Back in Romania, the reactions reveal a deeper argument about agency and alignment. The variance across the region owes less to Beijing’s playbook than to the willingness of local elites to embrace or resist it. In that light, the presence of two ex-prime ministers in Beijing reads less as a diplomatic earthquake than as a domestic Rorschach test: to critics, it is validation-seeking among authoritarians and a hedge against EU pressure on rule-of-law and corruption. To defenders, it is pragmatic engagement with the world’s second-largest economy at a moment when Europe cannot afford strategic myopia.
Năstase’s schedule underscored that duality. Before the parade, he met Sun Haiyan, a senior official in the Communist Party’s international department, who publicly lauded his long-standing contributions to China-Romania ties. Chinese readouts cast the conversation in the language of “a more just and reasonable” global governance and applauded Xi’s signature international initiatives. Năstase, for his part, praised China’s development achievements and the country’s wartime sacrifices, while noting he had discussed “sensitive” topics including the war in Ukraine and the triangle among China, Russia, and India. None of this makes him a policy-maker. It does make him a node in the networks Beijing cultivates precisely because they provoke arguments like the one Romania is now having.
What should Bucharest take from this episode?
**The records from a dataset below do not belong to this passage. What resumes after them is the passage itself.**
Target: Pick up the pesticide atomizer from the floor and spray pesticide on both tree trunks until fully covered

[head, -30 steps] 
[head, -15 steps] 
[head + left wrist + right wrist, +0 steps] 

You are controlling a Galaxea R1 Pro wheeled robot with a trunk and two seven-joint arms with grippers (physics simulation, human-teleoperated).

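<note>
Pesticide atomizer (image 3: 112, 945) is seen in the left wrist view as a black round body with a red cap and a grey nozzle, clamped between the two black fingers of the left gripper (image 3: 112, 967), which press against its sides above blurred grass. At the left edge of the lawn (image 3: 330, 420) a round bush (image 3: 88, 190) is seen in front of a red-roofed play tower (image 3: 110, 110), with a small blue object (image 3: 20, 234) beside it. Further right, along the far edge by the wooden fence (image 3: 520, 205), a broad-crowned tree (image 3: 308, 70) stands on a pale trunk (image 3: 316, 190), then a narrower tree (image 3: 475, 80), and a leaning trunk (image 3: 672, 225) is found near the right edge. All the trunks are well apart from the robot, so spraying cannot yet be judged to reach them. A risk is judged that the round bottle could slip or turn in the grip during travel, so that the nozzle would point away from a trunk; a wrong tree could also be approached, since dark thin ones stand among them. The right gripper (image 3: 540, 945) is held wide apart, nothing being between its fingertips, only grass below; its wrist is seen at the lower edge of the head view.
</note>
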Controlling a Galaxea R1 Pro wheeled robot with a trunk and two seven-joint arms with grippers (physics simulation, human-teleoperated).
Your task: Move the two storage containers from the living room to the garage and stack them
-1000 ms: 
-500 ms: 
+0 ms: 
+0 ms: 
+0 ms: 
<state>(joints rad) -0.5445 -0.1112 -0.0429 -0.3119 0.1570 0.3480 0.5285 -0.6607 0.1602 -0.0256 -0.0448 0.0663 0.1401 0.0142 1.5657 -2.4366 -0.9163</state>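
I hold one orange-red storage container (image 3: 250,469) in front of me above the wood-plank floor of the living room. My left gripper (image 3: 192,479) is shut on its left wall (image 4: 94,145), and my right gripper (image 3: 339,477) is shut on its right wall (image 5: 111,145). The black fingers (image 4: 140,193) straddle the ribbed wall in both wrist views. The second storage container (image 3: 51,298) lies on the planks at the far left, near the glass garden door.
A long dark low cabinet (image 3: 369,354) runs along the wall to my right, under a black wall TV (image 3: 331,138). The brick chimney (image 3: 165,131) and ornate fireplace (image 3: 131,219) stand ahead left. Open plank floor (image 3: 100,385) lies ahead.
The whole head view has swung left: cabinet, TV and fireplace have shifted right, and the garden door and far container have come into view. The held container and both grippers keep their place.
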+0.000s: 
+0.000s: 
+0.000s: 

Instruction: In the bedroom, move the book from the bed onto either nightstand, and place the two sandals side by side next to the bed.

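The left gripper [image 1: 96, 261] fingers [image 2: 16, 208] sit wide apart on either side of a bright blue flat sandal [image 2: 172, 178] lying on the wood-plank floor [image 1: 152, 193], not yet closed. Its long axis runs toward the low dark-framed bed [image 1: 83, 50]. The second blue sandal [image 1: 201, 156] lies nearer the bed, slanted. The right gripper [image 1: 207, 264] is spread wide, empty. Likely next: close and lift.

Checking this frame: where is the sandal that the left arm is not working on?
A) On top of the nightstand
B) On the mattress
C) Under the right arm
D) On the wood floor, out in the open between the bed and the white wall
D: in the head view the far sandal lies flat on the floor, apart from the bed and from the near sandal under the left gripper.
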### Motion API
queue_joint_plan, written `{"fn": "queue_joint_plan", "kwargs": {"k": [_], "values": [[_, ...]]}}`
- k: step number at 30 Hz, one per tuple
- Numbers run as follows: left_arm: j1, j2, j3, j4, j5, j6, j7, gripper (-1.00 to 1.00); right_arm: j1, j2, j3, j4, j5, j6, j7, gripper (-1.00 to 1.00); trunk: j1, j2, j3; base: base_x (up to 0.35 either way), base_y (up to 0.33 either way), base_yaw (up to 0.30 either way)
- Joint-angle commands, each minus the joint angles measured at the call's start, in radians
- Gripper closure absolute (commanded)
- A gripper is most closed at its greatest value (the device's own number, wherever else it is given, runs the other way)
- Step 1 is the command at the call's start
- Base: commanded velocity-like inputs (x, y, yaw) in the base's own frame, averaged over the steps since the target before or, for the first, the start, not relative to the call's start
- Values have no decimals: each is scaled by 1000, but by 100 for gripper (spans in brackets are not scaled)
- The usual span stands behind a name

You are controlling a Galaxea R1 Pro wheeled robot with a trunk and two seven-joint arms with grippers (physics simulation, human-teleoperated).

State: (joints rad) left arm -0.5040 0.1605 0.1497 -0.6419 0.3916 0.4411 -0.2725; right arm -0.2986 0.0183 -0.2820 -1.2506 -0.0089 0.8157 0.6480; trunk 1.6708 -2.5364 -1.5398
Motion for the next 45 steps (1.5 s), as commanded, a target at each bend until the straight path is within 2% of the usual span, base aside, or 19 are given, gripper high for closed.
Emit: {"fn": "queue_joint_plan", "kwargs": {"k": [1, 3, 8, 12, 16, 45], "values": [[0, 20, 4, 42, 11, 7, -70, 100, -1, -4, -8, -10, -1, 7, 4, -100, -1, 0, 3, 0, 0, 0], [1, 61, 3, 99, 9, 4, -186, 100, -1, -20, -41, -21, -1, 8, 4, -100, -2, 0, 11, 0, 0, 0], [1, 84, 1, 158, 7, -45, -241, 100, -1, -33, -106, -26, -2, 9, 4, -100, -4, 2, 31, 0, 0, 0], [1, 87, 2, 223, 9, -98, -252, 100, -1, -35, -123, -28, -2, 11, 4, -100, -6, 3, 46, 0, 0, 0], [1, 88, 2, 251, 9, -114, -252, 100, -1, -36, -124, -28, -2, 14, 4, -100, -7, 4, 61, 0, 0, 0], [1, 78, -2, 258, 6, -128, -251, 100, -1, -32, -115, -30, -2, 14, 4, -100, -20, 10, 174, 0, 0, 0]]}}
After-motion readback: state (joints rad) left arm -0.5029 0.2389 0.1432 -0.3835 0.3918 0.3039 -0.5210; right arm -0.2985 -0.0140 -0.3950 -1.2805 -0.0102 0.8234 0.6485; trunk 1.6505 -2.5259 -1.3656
Mainly, that symbolic politics matter. In 2025, a photograph can obscure a country’s formal stance as effectively as it can illuminate it. Romania is a NATO member, an EU state, and a front-line stakeholder in European security; it also sits in supply chains that run through Shenzhen, not just Stuttgart. Pretending one identity cancels the other is pure stupidity.
The world does not end at Brussels, neither does it end in a photo op in Beijing. The task is to be audible and principled in both rooms.